Ambassador of Central African Republic to Nigeria
- In office ?–?

Ambassador of Central African Republic to the People Republic of China
- In office January 1981 – 1983
- President: André Kolingba

Ambassador of Central African Republic to Mauritius
- In office ?–?

Ambassador of Central African Republic to the Republic of Congo
- In office June 1970 – ?
- President: Jean-Bédel Bokassa
- In office 1962–1965
- President: David Dacko

Ambassador of Central African Republic to the Soviet Union
- In office 1 June 1965 – June 1970
- President: David Dacko Jean-Bédel Bokassa
- Preceded by: Office established
- Succeeded by: Joseph-Gilbert Mamadou

Personal details
- Born: 28 August 1934 Bangui, Ubangi-Shari (now the present-day Central African Republic)
- Died: 11 February 2013 (aged 78) Bangui, Central African Republic
- Political party: Parti républicain libéral
- Spouse: Marie Thérèse Dobozendi
- Children: 12
- Occupation: Teacher Diplomat

= Auguste Mboe =

Central African politician, diplomat, and teacher

Auguste Mboe, also written Auguste M'boe; (28 August 1934 - 11 February 2013), was a Central African politician, diplomat, and teacher.

== Biography ==
Born in Bangui on 28 August 1934, Mboe worked as a teacher and joined the Central African Catholic Teachers Union. In 1962, Dacko nominated Mboe as Ambassador to the Republic of Congo, a position he served for three years. Apart from that, he also represented the Central African Republic at ECA fifth session in Léopoldville in 1963. Afterward, he was appointed as the first Ambassador to the Soviet Union from 1 June 1965 to June 1970. He was then reappointed as the Ambassador to the Republic of Congo in June 1970.

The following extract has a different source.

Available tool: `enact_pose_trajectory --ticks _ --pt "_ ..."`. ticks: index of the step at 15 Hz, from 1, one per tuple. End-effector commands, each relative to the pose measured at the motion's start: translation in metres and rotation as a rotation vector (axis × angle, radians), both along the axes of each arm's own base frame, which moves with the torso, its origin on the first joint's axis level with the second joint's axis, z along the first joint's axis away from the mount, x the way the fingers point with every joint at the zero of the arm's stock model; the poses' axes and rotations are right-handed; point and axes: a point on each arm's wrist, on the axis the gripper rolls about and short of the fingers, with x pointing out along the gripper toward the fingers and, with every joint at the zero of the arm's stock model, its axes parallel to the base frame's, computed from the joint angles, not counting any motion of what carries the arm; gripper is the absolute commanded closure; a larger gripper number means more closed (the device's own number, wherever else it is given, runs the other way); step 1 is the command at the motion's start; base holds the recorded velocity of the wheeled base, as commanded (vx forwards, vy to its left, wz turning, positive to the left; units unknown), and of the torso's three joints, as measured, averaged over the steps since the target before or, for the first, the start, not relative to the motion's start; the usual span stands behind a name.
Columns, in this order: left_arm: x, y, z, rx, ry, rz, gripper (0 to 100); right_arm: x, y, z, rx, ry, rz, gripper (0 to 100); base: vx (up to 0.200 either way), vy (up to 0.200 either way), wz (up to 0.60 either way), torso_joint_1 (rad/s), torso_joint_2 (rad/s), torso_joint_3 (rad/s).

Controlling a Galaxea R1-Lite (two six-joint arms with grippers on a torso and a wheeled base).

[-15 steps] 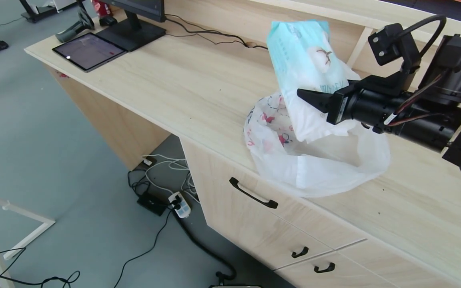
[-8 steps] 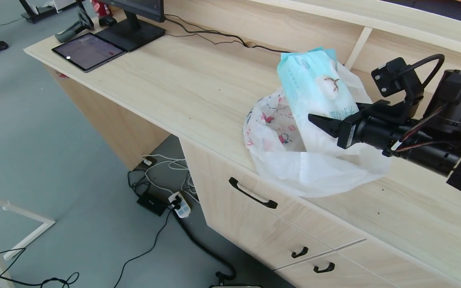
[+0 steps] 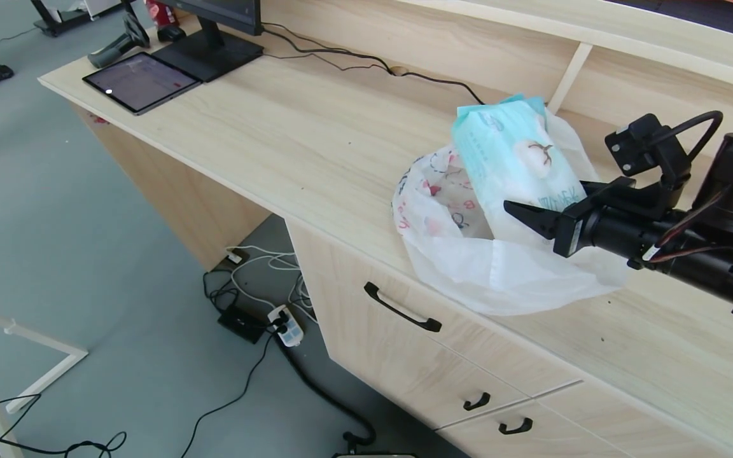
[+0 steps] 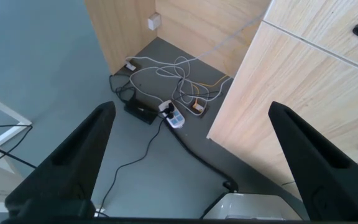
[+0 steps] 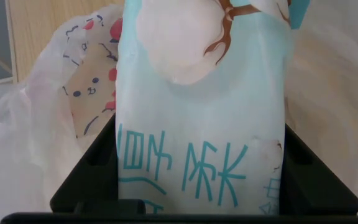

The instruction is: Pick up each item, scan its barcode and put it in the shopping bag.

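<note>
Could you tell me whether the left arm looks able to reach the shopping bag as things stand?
Probably not directly: the left gripper hangs open low over the floor beside the drawer fronts, below the counter on which the shopping bag lies. It would likely need to rise first.

One tissue pack point(image 3: 519, 159), one shopping bag point(image 3: 500, 273), one tablet point(image 3: 140, 79), one monitor point(image 3: 210, 54), probably one scanner point(image 3: 112, 49), three drawer handles point(image 3: 403, 308).
</note>
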Motion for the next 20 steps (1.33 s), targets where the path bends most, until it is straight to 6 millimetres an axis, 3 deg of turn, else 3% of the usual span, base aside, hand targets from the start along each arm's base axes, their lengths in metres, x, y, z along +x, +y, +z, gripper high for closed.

Mboe was nominated as the Ambassador of the Central African Republic to the Republic of Mauritius in an unknown year. Later on, he served as the Ambassador to the People's Republic of China from 1981 to 1983 and also as Ambassador to Nigeria. In 1991, he founded the Liberal Republican Party after Kolingba lifted the ban on political parties. Within the party, he served as the president until his death. He also became the vice president of the Independent Joint Electoral Commission (CEMI).

Mboe died in Bangui on 11 February 2013 and was buried in Toyaka-Bodengbe, Borossé on 23 February.

== Personal life ==
Mboe married Marie Thérèse Dobozendi, and the couple had 12 children.

== Awards ==
- , Commander Order of Central African Merit, 23 January 1967.
- Officer of Central African Orders of Academic Palms.